**Exercise details**:
For the word "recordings", find each line in the entries where it occurs and copy that line.
>>>>>
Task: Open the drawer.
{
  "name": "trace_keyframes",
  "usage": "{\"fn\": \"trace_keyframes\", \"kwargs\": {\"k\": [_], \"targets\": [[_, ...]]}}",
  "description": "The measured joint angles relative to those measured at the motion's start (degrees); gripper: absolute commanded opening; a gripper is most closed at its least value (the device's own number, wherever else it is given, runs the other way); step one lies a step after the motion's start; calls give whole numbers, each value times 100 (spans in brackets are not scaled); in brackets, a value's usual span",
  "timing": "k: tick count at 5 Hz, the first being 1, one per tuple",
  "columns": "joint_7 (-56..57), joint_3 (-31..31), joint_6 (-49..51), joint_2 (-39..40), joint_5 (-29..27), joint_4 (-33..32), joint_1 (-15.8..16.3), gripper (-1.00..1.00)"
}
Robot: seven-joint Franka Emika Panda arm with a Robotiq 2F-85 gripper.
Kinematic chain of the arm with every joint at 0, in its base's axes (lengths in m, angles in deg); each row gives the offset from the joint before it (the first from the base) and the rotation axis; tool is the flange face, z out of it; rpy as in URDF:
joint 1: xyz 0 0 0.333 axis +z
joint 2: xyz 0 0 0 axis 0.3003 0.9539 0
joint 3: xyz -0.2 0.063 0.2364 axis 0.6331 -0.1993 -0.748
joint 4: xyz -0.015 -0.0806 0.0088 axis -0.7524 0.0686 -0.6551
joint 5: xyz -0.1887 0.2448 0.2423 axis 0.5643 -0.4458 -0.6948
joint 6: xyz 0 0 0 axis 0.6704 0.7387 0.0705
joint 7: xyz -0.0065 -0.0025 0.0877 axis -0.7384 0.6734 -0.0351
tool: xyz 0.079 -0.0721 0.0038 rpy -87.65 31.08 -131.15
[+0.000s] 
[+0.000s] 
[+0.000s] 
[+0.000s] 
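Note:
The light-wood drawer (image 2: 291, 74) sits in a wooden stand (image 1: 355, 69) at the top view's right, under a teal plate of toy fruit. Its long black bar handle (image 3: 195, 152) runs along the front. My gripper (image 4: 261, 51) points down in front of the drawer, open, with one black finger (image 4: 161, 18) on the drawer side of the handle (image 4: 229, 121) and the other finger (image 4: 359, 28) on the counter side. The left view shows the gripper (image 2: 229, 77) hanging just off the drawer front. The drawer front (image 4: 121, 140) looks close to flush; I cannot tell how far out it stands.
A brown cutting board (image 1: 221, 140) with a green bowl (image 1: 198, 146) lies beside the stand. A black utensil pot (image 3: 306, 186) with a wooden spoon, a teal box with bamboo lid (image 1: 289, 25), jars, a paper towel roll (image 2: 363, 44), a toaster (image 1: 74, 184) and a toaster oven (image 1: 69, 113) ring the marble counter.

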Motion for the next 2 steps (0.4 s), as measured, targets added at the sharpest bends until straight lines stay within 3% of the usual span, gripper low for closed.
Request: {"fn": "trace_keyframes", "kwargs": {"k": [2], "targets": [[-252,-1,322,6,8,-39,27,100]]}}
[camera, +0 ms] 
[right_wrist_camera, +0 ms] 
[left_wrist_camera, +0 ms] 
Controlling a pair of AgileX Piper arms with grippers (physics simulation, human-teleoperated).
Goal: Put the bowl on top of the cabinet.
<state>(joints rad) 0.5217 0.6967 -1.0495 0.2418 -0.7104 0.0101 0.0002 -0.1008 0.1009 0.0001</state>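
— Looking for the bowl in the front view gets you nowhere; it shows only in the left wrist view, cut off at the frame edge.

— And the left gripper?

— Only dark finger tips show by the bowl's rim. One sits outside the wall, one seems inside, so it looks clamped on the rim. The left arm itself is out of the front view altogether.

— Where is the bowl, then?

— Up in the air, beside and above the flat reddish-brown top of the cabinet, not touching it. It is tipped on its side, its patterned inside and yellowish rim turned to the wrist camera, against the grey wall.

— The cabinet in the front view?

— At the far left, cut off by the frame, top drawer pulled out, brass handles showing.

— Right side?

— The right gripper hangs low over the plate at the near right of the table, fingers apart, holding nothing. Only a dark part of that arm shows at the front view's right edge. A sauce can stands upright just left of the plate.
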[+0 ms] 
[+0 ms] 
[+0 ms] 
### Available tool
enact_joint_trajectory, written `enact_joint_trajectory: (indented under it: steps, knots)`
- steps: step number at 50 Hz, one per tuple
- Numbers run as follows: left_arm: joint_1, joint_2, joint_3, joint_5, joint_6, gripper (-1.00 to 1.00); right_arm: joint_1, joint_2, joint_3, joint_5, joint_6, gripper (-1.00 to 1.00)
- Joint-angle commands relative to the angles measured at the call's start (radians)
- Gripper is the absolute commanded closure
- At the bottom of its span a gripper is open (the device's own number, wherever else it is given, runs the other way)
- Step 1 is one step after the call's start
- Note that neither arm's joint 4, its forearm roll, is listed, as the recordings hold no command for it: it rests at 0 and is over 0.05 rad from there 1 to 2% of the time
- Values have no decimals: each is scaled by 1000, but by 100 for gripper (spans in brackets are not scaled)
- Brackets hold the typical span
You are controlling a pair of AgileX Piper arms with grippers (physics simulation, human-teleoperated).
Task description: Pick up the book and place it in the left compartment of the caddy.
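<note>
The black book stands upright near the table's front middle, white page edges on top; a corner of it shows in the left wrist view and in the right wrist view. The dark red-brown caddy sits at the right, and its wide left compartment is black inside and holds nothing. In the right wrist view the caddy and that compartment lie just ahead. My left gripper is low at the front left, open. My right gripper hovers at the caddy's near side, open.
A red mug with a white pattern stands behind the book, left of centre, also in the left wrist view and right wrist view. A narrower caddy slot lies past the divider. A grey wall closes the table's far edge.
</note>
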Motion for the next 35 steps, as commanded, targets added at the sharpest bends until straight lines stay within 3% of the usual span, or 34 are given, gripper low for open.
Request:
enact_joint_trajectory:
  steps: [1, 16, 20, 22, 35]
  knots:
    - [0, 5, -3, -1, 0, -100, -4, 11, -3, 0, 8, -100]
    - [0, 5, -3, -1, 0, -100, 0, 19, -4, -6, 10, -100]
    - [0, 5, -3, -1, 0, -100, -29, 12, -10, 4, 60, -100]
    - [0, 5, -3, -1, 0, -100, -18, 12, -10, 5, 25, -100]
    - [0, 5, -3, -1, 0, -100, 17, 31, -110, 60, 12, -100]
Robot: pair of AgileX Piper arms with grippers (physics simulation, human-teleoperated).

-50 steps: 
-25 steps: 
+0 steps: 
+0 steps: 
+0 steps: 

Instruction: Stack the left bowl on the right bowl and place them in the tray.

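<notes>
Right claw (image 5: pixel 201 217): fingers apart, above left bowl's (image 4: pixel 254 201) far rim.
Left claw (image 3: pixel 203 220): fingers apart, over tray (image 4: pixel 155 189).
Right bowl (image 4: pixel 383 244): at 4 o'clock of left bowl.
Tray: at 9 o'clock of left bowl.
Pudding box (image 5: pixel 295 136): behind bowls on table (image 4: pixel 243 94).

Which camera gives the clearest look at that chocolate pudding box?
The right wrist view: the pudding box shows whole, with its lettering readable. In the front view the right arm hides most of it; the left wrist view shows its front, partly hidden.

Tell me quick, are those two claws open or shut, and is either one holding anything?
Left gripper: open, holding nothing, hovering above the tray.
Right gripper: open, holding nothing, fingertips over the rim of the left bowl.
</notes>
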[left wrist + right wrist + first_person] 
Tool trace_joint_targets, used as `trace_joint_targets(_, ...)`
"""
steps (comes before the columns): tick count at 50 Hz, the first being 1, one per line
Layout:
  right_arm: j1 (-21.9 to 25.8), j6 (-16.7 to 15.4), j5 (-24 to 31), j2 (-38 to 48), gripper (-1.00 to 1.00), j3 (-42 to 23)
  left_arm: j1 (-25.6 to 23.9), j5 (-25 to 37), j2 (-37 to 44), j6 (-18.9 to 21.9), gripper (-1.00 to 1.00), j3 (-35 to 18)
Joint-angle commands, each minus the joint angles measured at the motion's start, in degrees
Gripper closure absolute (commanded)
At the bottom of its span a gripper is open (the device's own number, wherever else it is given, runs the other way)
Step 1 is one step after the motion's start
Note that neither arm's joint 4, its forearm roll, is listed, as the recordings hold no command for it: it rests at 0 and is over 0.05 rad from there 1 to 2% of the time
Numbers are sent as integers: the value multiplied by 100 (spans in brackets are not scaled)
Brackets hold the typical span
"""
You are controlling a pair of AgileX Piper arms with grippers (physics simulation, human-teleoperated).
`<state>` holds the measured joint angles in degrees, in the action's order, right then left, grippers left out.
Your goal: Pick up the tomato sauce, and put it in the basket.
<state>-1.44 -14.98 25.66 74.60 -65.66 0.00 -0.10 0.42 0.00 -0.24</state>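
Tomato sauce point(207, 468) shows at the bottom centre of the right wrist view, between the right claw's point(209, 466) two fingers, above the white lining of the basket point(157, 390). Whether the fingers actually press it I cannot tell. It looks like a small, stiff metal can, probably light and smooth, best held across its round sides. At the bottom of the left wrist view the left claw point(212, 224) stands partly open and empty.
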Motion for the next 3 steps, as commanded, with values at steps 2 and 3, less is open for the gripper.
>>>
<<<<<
**Completed exercise**:
- Note that neither arm's joint 4, its forearm roll, is listed, as the recordings hold no command for it: it rests at 0 and is over 0.05 rad from there 1 to 2% of the time
Note that neither arm's joint 4, its forearm roll, is listed, as the recordings hold no command for it: it rests at 0 and is over 0.05 rad from there 1 to 2% of the time

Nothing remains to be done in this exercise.